= PROBLEM STATEMENT =
Output the lines of the records exactly, from the first through the one containing "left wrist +". Omit all pictures.

(Records from a dataset)

__________________________________________________

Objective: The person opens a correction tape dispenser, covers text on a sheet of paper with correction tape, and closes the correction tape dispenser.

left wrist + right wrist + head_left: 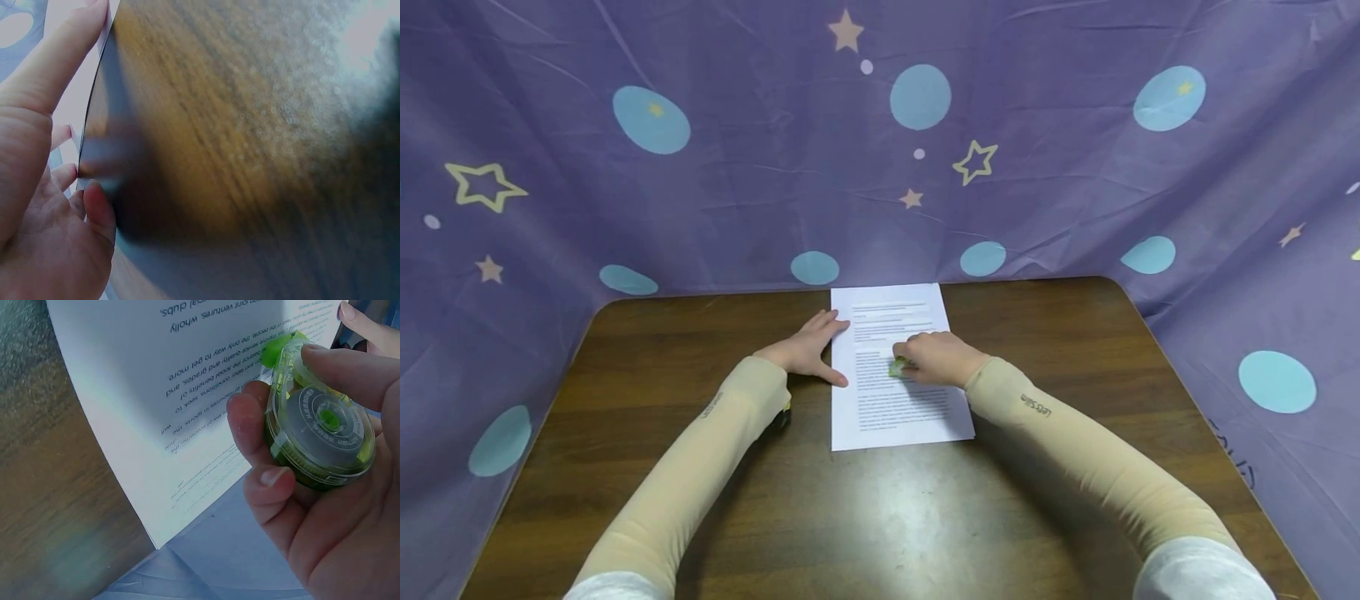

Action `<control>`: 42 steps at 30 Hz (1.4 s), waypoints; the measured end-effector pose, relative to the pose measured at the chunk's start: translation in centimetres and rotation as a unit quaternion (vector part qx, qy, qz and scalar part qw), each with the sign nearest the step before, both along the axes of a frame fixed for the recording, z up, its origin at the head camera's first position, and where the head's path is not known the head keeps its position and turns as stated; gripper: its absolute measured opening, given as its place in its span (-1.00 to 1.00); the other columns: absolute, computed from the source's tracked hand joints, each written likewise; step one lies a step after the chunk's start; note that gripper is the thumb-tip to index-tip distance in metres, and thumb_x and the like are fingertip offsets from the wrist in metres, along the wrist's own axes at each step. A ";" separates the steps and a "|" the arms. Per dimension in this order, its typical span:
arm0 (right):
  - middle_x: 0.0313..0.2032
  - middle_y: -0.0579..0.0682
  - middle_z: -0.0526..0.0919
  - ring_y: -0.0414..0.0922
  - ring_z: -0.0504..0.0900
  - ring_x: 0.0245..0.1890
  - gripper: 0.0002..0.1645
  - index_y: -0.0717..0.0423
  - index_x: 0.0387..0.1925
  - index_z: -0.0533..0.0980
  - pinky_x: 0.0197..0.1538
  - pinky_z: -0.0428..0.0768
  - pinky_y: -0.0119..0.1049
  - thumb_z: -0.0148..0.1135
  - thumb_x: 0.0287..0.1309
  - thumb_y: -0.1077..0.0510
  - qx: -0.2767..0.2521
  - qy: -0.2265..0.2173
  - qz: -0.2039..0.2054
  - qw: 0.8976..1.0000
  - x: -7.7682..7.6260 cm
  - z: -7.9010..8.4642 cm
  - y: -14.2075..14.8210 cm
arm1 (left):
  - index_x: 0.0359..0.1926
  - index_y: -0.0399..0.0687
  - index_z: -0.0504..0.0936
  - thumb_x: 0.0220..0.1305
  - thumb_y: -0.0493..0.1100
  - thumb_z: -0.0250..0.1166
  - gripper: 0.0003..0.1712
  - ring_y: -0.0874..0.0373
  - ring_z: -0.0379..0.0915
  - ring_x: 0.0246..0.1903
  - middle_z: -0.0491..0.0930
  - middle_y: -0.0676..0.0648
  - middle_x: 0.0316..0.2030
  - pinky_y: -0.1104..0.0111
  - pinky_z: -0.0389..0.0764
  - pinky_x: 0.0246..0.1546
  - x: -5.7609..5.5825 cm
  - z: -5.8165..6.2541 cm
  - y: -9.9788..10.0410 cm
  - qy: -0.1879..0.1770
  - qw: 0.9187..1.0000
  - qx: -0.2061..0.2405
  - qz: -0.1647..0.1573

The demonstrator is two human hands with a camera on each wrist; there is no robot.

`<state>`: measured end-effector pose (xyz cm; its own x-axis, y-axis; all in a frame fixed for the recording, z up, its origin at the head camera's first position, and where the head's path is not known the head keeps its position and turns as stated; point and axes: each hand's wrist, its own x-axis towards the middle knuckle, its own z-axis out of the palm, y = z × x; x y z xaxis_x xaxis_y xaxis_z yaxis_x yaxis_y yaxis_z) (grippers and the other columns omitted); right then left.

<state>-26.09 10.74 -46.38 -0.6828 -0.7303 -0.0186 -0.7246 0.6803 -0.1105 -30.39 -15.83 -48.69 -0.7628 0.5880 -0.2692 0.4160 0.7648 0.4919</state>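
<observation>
A sheet of printed paper lies on the table, and its corner in the right wrist view shows more than one layer. My right hand is over the right side of the text. It grips a green, see-through correction tape dispenser, thumb along its top and fingers curled beneath. The dispenser's green tip points at the printed lines; whether it touches them I cannot tell. Along the paper's left edge rests my left hand, thumb and fingers spread, fingertips on the sheet. Its thumb looms large in the left wrist view.
The dark brown wooden table extends around the paper on all sides but the back. A purple curtain with stars and blue dots hangs behind and beside it. Something small and black sits under the left wrist.
</observation>
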 end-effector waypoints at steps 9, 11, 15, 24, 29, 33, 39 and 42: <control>-0.55 -0.19 0.47 -0.25 0.41 -0.56 -0.87 -0.06 -0.40 0.49 -0.47 0.46 -0.30 0.29 0.12 0.05 0.022 -0.015 -0.015 1.000 -0.2 0.0 -0.2 | 0.45 -0.10 -0.03 -0.18 0.24 0.50 0.29 -0.14 -0.51 0.42 -0.31 -0.22 0.46 -0.08 -0.13 0.33 -0.2 0.0 -0.1 -0.002 1.000 -0.007 0.001; -0.55 -0.18 0.48 -0.25 0.41 -0.56 -0.88 -0.07 -0.41 0.49 -0.47 0.46 -0.29 0.29 0.11 0.06 0.021 -0.014 -0.018 1.000 -0.1 -0.1 -0.2 | 0.45 -0.10 -0.03 -0.18 0.23 0.50 0.30 -0.13 -0.52 0.42 -0.32 -0.21 0.46 -0.07 -0.13 0.33 -0.2 0.0 -0.1 -0.003 1.000 -0.008 0.001; -0.52 -0.17 0.51 -0.25 0.44 -0.55 -0.91 -0.07 -0.38 0.51 -0.47 0.49 -0.28 0.30 0.11 0.09 0.021 -0.008 -0.023 0.999 0.1 0.0 -0.2 | 0.45 -0.10 -0.04 -0.18 0.24 0.49 0.30 -0.12 -0.52 0.42 -0.32 -0.21 0.46 -0.06 -0.14 0.34 -0.3 0.0 0.0 -0.004 1.000 -0.012 0.001; -0.52 -0.12 0.48 -0.21 0.43 -0.56 -0.93 -0.05 -0.39 0.51 -0.52 0.47 -0.23 0.25 0.08 0.17 0.030 -0.007 -0.032 0.999 0.1 -0.1 -0.1 | 0.45 -0.11 -0.05 -0.17 0.23 0.49 0.29 -0.12 -0.53 0.42 -0.33 -0.21 0.46 -0.05 -0.15 0.34 -0.4 0.2 0.4 -0.006 1.000 -0.018 -0.001; -0.53 -0.13 0.47 -0.21 0.43 -0.56 -0.93 -0.06 -0.39 0.50 -0.53 0.47 -0.22 0.25 0.09 0.17 0.031 0.003 -0.038 0.999 0.1 -0.4 0.2 | 0.45 -0.10 -0.05 -0.17 0.24 0.48 0.30 -0.12 -0.53 0.42 -0.33 -0.22 0.46 -0.03 -0.17 0.35 -0.5 0.2 0.4 -0.005 1.000 -0.025 -0.003; -0.53 -0.12 0.48 -0.20 0.44 -0.56 -0.91 -0.06 -0.41 0.50 -0.53 0.48 -0.21 0.27 0.09 0.18 0.023 0.008 -0.037 0.999 0.2 -0.3 0.5 | 0.45 -0.09 -0.06 -0.18 0.26 0.48 0.31 -0.12 -0.54 0.42 -0.34 -0.21 0.46 -0.04 -0.18 0.35 -0.5 0.1 0.3 -0.008 1.000 -0.026 0.000; -0.52 -0.10 0.50 -0.19 0.43 -0.57 -0.95 -0.02 -0.39 0.52 -0.56 0.47 -0.20 0.27 0.08 0.16 0.027 0.003 -0.036 0.999 0.5 -0.2 0.9 | 0.46 -0.07 -0.06 -0.18 0.28 0.47 0.31 -0.10 -0.55 0.43 -0.35 -0.19 0.46 -0.01 -0.17 0.36 -0.5 -0.2 0.2 -0.010 1.000 -0.030 0.001; -0.52 -0.10 0.50 -0.19 0.42 -0.57 -0.93 -0.02 -0.40 0.50 -0.55 0.47 -0.20 0.27 0.09 0.16 0.030 0.003 -0.037 0.999 0.5 -0.2 1.1 | 0.45 -0.10 -0.05 -0.18 0.26 0.48 0.30 -0.13 -0.54 0.42 -0.34 -0.21 0.46 -0.04 -0.17 0.35 -0.4 -0.3 0.1 -0.008 1.000 -0.025 0.001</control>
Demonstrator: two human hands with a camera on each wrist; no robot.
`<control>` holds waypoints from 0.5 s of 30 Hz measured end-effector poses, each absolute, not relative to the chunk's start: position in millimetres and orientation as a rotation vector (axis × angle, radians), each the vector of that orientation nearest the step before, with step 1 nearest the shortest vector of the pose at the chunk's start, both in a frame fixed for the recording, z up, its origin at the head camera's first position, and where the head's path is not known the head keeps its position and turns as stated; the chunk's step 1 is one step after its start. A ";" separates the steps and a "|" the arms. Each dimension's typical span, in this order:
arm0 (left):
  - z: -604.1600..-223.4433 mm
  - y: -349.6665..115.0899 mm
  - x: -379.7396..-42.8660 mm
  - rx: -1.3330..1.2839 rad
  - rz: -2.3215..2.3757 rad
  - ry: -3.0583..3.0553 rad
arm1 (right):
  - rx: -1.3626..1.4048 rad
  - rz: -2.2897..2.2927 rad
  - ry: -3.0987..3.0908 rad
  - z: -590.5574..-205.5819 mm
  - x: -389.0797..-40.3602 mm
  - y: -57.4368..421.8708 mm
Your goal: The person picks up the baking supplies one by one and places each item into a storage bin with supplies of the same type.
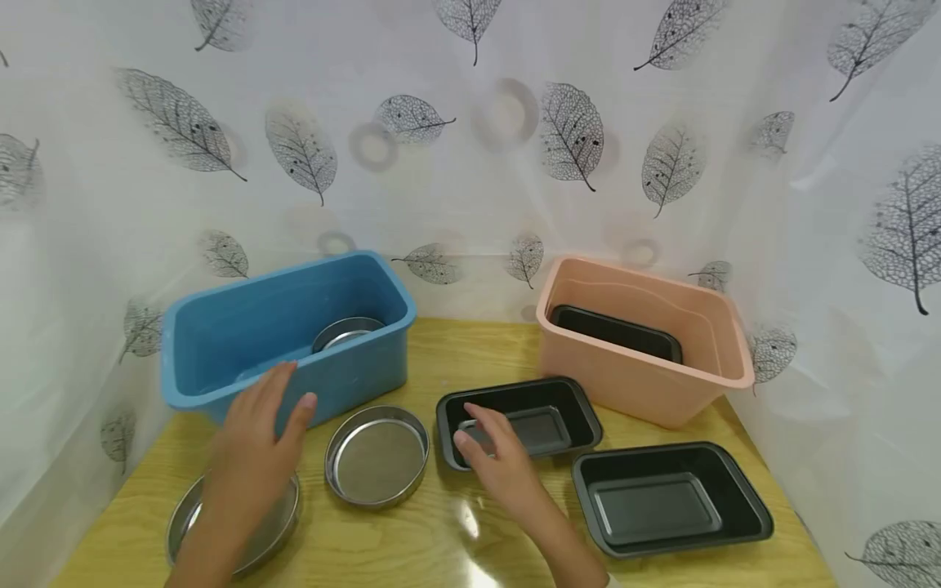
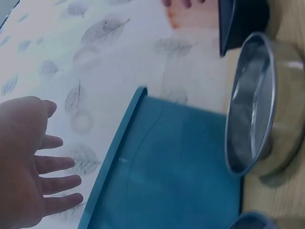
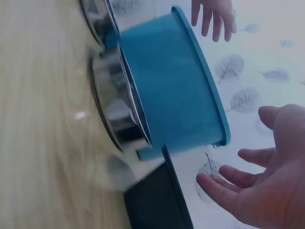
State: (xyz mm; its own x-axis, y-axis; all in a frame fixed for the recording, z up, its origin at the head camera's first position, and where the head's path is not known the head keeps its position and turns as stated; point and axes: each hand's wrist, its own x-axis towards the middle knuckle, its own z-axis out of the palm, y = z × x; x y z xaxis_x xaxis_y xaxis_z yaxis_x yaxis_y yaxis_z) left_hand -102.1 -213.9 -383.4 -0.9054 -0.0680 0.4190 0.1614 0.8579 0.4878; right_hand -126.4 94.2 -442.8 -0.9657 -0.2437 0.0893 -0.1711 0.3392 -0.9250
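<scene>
My left hand [image 1: 253, 445] hovers in front of the blue bin [image 1: 353, 371], fingers spread and nothing held. It overlaps a round metal cake pan [image 1: 283, 523] at the front left in the head view. A second round cake pan [image 1: 378, 457] lies between my hands. My right hand [image 1: 503, 465], fingers relaxed and bare of any object, is over the near edge of a black loaf pan [image 1: 544, 429]. To its right sits another black loaf pan [image 1: 657, 506]. In the left wrist view the left fingers [image 2: 59, 183] are apart from the blue bin's rim.
At the back right stands a peach bin [image 1: 632, 384] with a dark loaf pan [image 1: 617, 333] inside. Within the blue bin rests one round pan [image 1: 345, 331]. A leaf-print sheet [image 1: 470, 204] hangs behind and along both sides of the wooden table [image 1: 470, 351].
</scene>
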 end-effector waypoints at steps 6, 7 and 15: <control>-374.4 -252.7 -101.9 0.019 -0.915 -2.522 | -0.416 -1.770 2.403 -448.2 -113.9 81.3; -374.3 -259.2 -102.6 0.037 -0.946 -2.500 | -0.416 -1.764 2.386 -448.8 -112.3 79.2; -382.5 -303.0 -115.0 0.113 -1.168 -2.325 | -0.422 -1.765 2.277 -463.2 -103.1 62.4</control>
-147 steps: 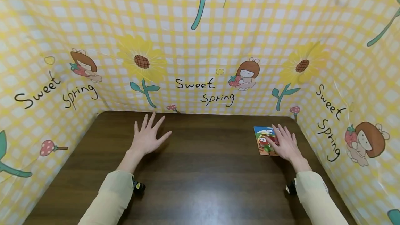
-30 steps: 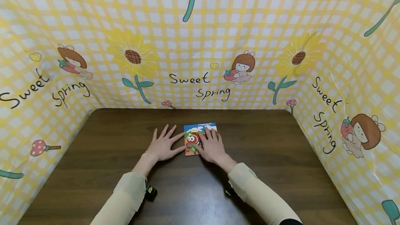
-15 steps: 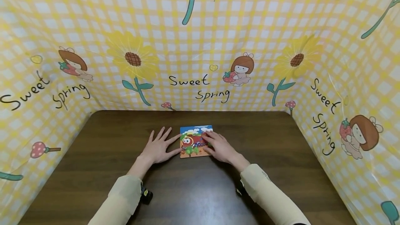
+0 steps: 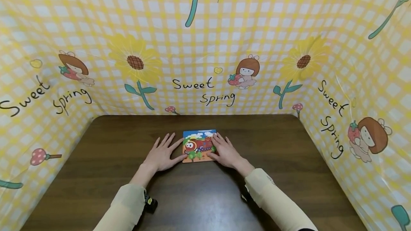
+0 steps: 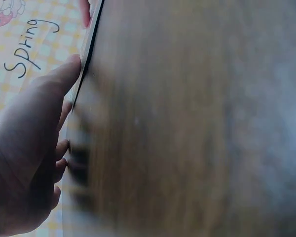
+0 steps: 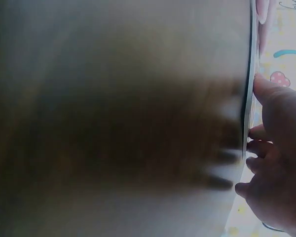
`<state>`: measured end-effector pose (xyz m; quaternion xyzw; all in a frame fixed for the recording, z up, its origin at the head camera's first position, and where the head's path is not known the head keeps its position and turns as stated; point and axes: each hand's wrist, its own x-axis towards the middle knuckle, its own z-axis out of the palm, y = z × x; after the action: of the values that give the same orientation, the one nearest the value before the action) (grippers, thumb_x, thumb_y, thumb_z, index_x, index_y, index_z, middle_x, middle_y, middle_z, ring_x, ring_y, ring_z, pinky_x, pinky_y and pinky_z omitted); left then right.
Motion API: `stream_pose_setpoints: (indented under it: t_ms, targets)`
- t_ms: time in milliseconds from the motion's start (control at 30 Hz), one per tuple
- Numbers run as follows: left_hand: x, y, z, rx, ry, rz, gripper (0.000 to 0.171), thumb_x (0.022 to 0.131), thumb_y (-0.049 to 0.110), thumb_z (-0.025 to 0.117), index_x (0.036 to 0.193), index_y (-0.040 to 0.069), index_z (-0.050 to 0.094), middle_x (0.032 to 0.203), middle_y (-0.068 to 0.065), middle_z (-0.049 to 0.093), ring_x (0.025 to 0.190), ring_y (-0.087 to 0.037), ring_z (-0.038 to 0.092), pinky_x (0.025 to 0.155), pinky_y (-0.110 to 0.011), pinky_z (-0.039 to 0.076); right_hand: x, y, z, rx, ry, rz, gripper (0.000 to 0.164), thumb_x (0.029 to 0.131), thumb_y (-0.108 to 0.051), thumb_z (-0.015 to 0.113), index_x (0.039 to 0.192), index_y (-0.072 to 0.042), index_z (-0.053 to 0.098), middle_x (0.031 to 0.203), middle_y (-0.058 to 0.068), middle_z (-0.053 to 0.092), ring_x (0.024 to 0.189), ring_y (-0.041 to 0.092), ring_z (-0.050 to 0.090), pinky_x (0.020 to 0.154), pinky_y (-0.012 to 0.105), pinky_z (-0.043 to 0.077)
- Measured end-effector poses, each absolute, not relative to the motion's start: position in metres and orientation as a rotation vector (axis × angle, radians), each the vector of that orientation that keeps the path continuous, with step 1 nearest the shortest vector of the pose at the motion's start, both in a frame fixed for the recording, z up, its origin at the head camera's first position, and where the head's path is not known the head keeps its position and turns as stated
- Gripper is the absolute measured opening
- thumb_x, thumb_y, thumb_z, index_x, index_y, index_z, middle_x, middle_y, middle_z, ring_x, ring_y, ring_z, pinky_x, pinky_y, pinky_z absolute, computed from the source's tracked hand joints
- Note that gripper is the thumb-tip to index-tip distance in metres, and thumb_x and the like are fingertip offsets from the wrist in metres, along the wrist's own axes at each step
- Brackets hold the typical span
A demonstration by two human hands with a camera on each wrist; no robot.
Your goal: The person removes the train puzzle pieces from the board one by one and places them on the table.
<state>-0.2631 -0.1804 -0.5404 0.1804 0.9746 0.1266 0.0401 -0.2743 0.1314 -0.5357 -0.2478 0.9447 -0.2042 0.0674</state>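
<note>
A thin square picture board [image 4: 199, 146], printed with a red cartoon train under a blue sky, lies flat on the brown table near its middle. At its left edge my left hand [image 4: 160, 157] rests with fingers spread, thumb and index finger touching the border. On the opposite side, the fingertips of my right hand [image 4: 226, 152] touch the right border and cover a little of it. Both wrist views show only the board's thin edge, with the left thumb [image 5: 69, 71] and the right thumb [image 6: 265, 89] against it.
The dark wood-grain table [image 4: 205, 195] spreads around the board. A yellow checked cloth [image 4: 199, 52] with printed flowers and "Sweet Spring" lettering hangs behind and along both sides. A small black device [image 4: 150, 204] sits at the left wrist.
The board has come from the table's right side to the middle, beside my left hand. My right hand has slid off its top to its right edge.
</note>
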Motion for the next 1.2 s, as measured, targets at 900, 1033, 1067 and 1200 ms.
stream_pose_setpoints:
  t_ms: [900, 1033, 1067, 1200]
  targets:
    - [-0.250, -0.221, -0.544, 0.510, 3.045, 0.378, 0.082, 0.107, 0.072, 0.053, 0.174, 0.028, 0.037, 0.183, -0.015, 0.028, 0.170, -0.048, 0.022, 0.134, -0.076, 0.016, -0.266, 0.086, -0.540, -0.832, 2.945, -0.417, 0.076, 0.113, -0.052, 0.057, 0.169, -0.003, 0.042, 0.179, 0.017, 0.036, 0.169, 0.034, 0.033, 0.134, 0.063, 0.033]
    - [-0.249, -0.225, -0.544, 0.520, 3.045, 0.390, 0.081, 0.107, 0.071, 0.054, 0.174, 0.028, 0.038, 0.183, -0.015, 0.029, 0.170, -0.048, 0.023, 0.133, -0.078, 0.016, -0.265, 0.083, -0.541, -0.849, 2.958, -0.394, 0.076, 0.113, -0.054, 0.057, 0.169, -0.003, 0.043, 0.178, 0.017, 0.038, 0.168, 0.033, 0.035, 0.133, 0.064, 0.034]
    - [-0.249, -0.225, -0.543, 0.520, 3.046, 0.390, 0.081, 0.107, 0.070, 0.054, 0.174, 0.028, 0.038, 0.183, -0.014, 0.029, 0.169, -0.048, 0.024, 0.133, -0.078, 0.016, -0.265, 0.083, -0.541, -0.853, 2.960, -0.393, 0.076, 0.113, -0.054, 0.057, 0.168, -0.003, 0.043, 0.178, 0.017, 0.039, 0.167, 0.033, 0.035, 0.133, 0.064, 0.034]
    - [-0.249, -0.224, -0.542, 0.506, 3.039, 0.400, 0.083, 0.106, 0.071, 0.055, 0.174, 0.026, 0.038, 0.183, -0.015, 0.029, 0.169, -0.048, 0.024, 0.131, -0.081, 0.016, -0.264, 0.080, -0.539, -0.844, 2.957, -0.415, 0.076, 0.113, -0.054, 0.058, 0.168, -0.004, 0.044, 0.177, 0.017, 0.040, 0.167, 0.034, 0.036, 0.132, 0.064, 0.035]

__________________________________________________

= WORKED SOLUTION =
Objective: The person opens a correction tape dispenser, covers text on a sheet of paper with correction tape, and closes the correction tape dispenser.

left wrist + right wrist + head_left: 

The response is now complete.